La represión a la marcha indígena en defensa del Tipnis fue una gravísima violación a los derechos humanos y constitucionales de los indígenas marchistas, y no sólo por la brutal violencia que vimos todos cometer a la Policía. Aun si estos actos cobardes y despreciables no se hubieran producido, el hecho de impedir por la fuerza a un grupo de ciudadanos manifestarse pacíficamente al amparo de los derechos y garantías que les otorga la CPE, detenerlos ilegal y violentamente, y trasladarlos, siempre por la fuerza y contra su voluntad, a un lugar lejano donde se los abandone, es una grave violación a varios derechos humanos y garantías constitucionales, y constituye varios delitos de orden público.
Es la individual autoría intelectual de esto, hecho y hasta confesado con pretextos vulgares como el de “garantizar la seguridad” de los propios marchistas, y eufemismos trillados como el de “evacuarlos”, lo que los bolivianos debemos y queremos saber. Para ello, despejemos primero las hipótesis de la mentira.
Primero, la versión de Evo Morales de que la represión ocurrió porque “hay policías que me quieren perjudicar” es absurda, infantil y nos avergüenza a todos los bolivianos. Por el elemental acatamiento a los mandos, legalmente establecidos con total claridad, y por un hábito colectivo profundamente arraigado, es sencillamente impensable que los jefes policiales decidieran por sí solos un operativo de dimensiones tan grandes y de impacto social tan previsible y grave, sin la instrucción del ministro de Gobierno y, de paso, sin requerimiento ni presencia de fiscal alguno.
Al contrario, existen ya obvias y abrumadoras muestras de que Llorenti dio o transmitió la orden de reprimir, y que, para negarlo, dejó un reguero de cobardía y mentiras, como el requerimiento fiscal o endilgarle la orden al viceministro Oscar Farfán. Pero que la responsabilidad termine en Llorenti es también una deplorable mentira.
Así lo demuestra la conferencia de prensa que, simultáneamente a la que dio Llorenti en La Paz para justificar la represión, el ministro de la Presidencia, Romero, dio en Santa Cruz, exactamente con los mismos argumentos y palabras, sólo que, en vez del tono de pésame dado por celestial monjita que empleó Llorenti, lo hizo con tono de encendida y vengadora indignación por el jaloneo que había sufrido la polera del canciller.
¿Es tan persuasivo Llorenti y deficiente Romero como para ser éste rápidamente convencido por aquél para justificar pública y vehementemente un despropósito tan grave sin tener participación alguna o instrucción superior? ¿Conspiraron juntos, Llorenti y Romero, para planear, organizar, ejecutar y justificar la represión a espaldas de Evo Morales? ¿Cómo logró Llorenti que la FAB, sobre la que no tenía autoridad alguna, dispusiera de los aviones de la cooperación estadounidense para pretender transportar a los indígenas prisioneros, pasando incluso sobre la autorización norteamericana legalmente prevista?

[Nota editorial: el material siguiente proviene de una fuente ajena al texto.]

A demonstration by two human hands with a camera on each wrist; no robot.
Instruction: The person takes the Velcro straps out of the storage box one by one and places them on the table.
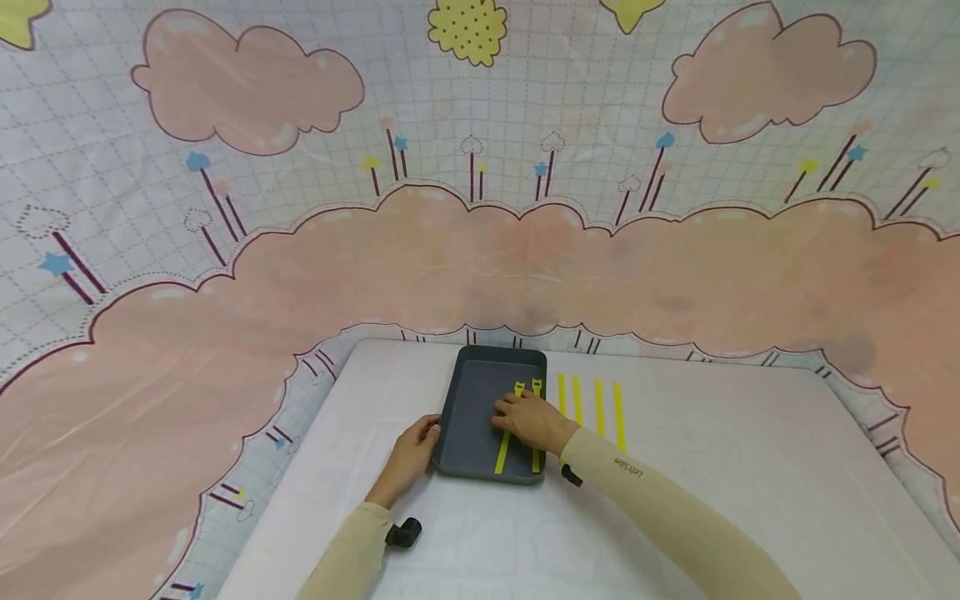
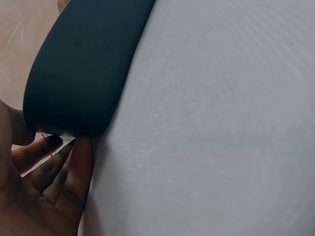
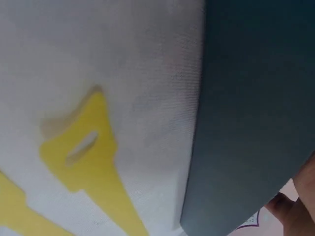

Pero aun si se asumiese que Llorenti adquirió la malévola magia de hacer todo eso sin el conocimiento ni la aprobación de Evo Morales, ¿cómo se explica que éste, que no es tonto y conoce la hermenéutica de los aparatos del Estado lo suficientemente bien como advertir que tamaña operación no habría podido producirse sin la orden del ministro de Gobierno, no tome acción alguna contra el ministro desleal, alevoso y demencialmente temerario que le causó tan grave daño a sus espaldas?
Por el contrario, Morales tuvo que aceptar con indisimulado pesar la renuncia de Llorenti, impuesta por el repudio que la represión provocó en todo el país y dentro del mismo Gobierno, y lo despidió públicamente como a un héroe, con emocionado y húmedo agradecimiento y garantía de importantes funciones futuras.
Más inexplicable aun es que Morales haya cambiado radical y abruptamente su tan marcado estilo de concentrar personalmente las decisiones, particularmente las que involucran la intervención de la fuerza pública, como lo acreditan incontables casos durante todo su Gobierno, incluyendo la represión luctuosa en Caranavi. Más aun, que, justamente ante el conflicto social más sensible para su Gobierno, optara por desentenderse y permitir que otros tomen la salida represiva a sus espaldas.
La única explicación que cabe dentro de la verdad y la razón parte del mismo estilo de Gobierno de Morales: él concentra las decisiones, pero sólo se responsabiliza por las que son populares; para las otras, siempre hay un vocero, un intérprete o un chivo expiatorio. Por ello, la orden de represión tuvo que haber sido dada o autorizada por Evo Morales y, como tantas veces, quiere que otros den la cara y pongan la cabeza. Veremos hasta dónde llega el martirologio servil.